En octobre 2020, le président du Mullaitivu Press Club, le journaliste Shanmugam Thavaseelan et le photojournaliste Kanapathipillai Kumanan enquêtaient sur l’exploitation forestière illégale lorsqu’un groupe d’hommes les a approchés et les a attaqués alors qu’ils photographiaient et filmaient une pile d’environ 200 troncs d’arbres.
Thavaseelan et Kumanan ont été brutalement battus, Thavaseelan perdant deux dents. Ils ont passé trois jours à l’hôpital. Les dents manquantes de Thavaseelan rappellent durablement l’agression.
Lors de l’attaque, ils ont été contraints de supprimer le contenu d’une carte mémoire ; une carte a disparu et un appareil photo a été endommagé. Les deux journalistes se sont également vu voler environ 50 000 roupies, soit l’équivalent de 150 dollars américains. Leur enquête a révélé que l’exploitation forestière illégale était importante et impliquait les autorités locales.
Les agresseurs ont été identifiés et arrêtés par la police mais ont été libérés sous caution au bout d’un mois. Quatre ans plus tard, l’affaire est toujours en cours devant les tribunaux.
“Aucun journaliste n’a été assassiné ou disparu depuis 2009-2010. Mais ils nous harcèlent et tentent de nous intimider par d’autres moyens. Au cours des dix dernières années, j’ai été impliqué dans cinq affaires judiciaires”, explique Thavaseelan.
Les journalistes qui couvrent l’actualité de routine, les événements sportifs et culturels ne rencontrent généralement aucun problème. Cependant, ceux qui enquêtent sur des cas de corruption ou de mauvaise conduite se retrouvent souvent en difficulté. La plupart des journalistes utilisent des motos pour se déplacer, ce qui les rend vulnérables sur les routes, où de nombreux incidents de voitures ont délibérément tenté de les renverser.
“Il n’existe pas de protection juridique spécifique pour les journalistes pendant que nous faisons notre travail, contrairement aux employés du gouvernement”, explique Thavaseelan.
Kumanan, qui surveille et rend compte de la région de Mullaitivu, est constamment sous la surveillance du personnel du renseignement militaire. Dans cette zone, il y a un soldat cinghalais pour trois civils tamouls, et ils surveillent régulièrement Kumanan et suivent ses mouvements.
“Je connais mes droits et je me défends, ce qui les fait généralement reculer”, dit Kumanan.
Une lutte pour la justice
Freddy Gamage, journaliste cinghalais de Negombo près de Colombo, est président de l’Association des journalistes du Web du Sri Lanka et œuvre au renforcement des liens entre les journalistes et les défenseurs de la liberté de la presse du nord et du sud. Au fil des années, lui aussi a été la cible d’attaques.

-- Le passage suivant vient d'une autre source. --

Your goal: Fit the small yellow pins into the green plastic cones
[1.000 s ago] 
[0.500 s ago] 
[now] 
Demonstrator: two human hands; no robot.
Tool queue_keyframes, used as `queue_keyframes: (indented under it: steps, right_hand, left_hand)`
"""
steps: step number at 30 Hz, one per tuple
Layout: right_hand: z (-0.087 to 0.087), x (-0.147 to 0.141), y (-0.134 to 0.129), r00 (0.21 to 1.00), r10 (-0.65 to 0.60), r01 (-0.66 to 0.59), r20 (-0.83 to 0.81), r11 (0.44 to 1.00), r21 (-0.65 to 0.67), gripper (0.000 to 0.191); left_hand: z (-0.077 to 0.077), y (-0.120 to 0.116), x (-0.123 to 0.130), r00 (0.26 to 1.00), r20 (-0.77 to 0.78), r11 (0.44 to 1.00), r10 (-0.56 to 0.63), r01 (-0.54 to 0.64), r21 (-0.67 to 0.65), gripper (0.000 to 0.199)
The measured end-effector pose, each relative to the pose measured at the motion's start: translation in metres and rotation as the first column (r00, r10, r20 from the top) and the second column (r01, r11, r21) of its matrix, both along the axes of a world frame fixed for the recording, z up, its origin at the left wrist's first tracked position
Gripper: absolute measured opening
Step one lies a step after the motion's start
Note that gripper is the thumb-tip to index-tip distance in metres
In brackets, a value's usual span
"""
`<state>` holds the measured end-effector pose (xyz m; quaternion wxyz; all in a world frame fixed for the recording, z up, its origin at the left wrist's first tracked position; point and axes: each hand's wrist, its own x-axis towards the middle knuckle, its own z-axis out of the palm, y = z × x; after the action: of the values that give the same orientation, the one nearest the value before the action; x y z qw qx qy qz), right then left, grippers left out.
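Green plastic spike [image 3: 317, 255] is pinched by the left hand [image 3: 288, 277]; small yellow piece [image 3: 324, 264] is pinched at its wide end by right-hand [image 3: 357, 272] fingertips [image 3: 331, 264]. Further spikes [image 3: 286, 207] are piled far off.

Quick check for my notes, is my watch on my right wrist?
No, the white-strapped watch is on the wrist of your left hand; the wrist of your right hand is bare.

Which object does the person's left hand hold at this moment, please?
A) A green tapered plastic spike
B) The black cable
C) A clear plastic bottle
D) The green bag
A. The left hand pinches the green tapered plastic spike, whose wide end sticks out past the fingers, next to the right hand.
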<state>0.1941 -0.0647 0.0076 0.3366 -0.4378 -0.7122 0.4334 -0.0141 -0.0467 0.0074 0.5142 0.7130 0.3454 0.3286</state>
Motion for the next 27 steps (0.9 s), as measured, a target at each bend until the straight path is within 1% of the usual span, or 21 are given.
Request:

“Notre lutte pour la justice est incroyablement difficile et dure depuis plus d’une décennie. Il est difficile de voir comment la justice sera rendue, même si le gouvernement change, compte tenu de la manière dont les gouvernements sri-lankais successifs ont agi devant l’ONU à Genève, où ces des problèmes sont soulevés”, déclare Gamage.

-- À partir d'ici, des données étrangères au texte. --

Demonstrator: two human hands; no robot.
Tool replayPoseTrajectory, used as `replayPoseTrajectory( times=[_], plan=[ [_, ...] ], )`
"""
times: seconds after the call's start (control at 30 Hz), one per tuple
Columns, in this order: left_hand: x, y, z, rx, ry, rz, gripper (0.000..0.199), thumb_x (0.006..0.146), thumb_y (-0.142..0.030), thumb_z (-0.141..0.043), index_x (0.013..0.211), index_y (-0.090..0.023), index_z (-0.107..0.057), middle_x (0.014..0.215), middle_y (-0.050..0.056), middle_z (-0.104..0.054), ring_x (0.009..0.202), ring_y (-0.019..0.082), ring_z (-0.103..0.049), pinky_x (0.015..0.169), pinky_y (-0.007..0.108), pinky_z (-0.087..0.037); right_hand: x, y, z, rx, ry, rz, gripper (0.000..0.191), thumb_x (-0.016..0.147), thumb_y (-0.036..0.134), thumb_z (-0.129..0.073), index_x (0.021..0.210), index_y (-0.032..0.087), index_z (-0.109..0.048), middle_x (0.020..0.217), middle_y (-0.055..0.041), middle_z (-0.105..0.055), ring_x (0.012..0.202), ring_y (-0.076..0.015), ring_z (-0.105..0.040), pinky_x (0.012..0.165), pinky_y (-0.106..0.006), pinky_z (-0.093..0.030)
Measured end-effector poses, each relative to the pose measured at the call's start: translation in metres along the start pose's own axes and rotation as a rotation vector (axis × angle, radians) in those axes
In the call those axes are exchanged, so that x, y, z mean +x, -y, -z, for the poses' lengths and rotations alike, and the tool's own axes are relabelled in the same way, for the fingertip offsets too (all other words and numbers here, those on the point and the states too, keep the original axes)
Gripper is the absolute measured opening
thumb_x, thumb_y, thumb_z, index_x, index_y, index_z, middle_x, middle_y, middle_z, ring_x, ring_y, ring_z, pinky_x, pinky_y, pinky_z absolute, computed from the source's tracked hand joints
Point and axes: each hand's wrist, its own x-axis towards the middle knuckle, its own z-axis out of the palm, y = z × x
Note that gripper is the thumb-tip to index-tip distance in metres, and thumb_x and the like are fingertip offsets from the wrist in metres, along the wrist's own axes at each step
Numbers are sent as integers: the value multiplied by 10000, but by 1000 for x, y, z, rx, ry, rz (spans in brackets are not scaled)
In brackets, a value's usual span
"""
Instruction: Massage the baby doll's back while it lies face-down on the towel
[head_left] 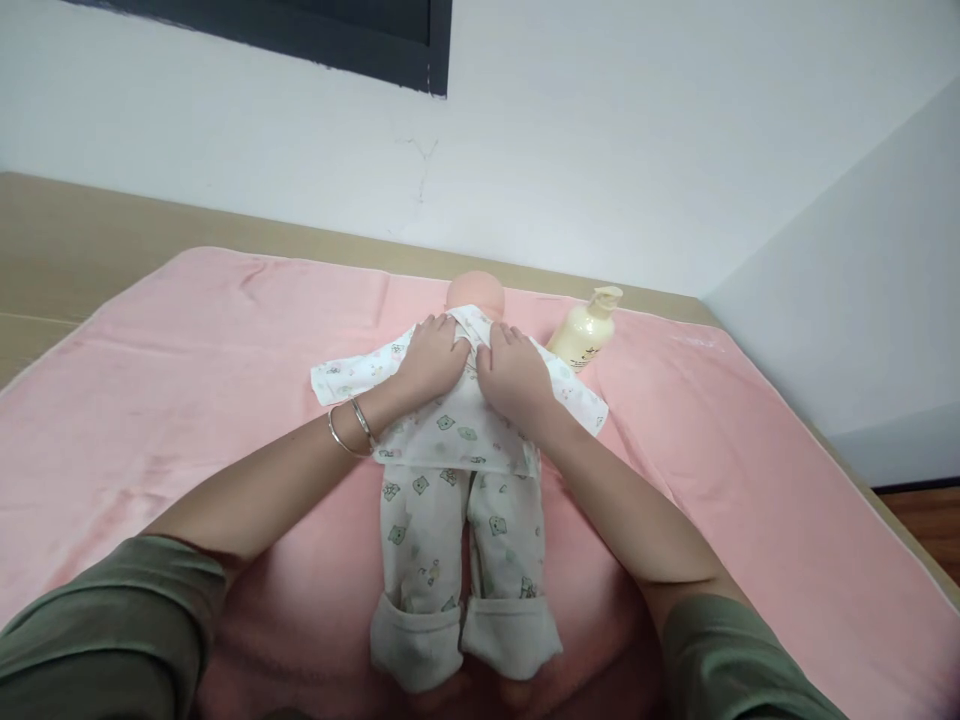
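Observation:
A baby doll lies stretched out on a pink blanket (300,300), its bare head (477,292) at the far end. It wears a white printed shirt (457,435) with both sleeves spread sideways, and matching trousers (424,540) with turned-up cuffs. On the left side of the shirt's chest, just below the collar, rests my left hand (433,358), fingers laid over the cloth. My right hand (516,372) lies opposite it, its fingers on the cloth too. Both thumbs point inward, close together at the middle of the chest. The doll's face is mostly hidden by the collar.
Right of the doll's head stands a cream pump bottle (589,332) on the blanket. A wooden surface (45,240) shows beyond the blanket's edge, and a white wall (562,150) with a dark frame (375,50) rises behind it.

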Motion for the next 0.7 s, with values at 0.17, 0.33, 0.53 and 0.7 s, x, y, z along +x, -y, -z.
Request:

“Mais nous ne pouvons pas abandonner. Nous devons poursuivre nos efforts pour unir les journalistes du nord, de l’est et du sud. Après les élections, nous devons réfléchir aux mesures que nous pouvons prendre, tant au niveau national qu’international, pour garantir la justice.” ” explique Gamage.

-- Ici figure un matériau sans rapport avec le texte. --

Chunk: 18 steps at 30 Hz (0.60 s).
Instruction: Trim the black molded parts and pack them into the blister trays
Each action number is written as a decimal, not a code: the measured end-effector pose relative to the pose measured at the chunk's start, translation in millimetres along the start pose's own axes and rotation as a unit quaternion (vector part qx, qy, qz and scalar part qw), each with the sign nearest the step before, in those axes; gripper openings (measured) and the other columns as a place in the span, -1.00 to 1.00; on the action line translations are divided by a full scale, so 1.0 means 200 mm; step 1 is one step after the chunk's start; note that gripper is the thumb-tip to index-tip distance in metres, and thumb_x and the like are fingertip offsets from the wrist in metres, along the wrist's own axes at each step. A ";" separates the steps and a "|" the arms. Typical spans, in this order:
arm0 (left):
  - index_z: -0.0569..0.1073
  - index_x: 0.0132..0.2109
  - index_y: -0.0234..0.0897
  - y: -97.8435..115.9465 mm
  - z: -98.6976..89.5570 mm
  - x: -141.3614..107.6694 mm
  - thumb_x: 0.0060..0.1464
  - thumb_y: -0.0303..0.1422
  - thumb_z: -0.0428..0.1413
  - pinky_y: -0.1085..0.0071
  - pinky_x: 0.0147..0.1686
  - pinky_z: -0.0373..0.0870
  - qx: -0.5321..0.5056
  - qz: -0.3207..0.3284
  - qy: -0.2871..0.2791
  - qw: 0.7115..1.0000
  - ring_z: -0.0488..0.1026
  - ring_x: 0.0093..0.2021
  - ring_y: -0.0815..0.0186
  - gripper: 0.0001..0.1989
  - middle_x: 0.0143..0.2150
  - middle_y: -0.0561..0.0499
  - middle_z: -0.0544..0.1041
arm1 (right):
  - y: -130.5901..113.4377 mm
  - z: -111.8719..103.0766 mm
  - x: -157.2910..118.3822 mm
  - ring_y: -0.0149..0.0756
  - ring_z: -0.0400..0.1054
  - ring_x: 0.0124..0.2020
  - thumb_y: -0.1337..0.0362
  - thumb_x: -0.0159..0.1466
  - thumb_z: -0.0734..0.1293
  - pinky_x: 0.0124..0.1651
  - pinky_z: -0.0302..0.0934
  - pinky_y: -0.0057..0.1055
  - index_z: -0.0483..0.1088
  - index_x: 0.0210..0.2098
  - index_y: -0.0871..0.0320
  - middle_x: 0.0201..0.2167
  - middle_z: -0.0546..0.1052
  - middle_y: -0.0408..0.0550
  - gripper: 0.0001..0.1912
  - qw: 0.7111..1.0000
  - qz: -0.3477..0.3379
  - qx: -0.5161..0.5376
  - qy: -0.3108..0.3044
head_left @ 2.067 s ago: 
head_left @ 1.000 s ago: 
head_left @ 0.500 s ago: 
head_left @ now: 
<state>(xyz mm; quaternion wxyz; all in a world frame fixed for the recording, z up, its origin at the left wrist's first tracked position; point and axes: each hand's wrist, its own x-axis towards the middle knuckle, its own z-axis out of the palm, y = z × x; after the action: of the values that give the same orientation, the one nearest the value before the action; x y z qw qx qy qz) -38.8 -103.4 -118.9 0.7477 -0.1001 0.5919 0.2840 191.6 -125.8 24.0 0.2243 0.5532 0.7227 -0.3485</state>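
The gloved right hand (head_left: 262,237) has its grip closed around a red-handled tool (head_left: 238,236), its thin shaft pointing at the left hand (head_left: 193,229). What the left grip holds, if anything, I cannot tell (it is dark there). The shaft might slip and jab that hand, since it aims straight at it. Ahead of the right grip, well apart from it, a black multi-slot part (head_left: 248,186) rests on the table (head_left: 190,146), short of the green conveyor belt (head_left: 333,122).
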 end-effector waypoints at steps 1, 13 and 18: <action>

Chaque année, des commémorations sont organisées à la mémoire des journalistes assassinés, où leurs collègues se réunissent pour renouveler leurs appels à la justice. Avec le récent changement de gouvernement, il y a de l’espoir, mais pour parvenir à la justice, il faudra une forte volonté politique, un travail acharné et de la persévérance.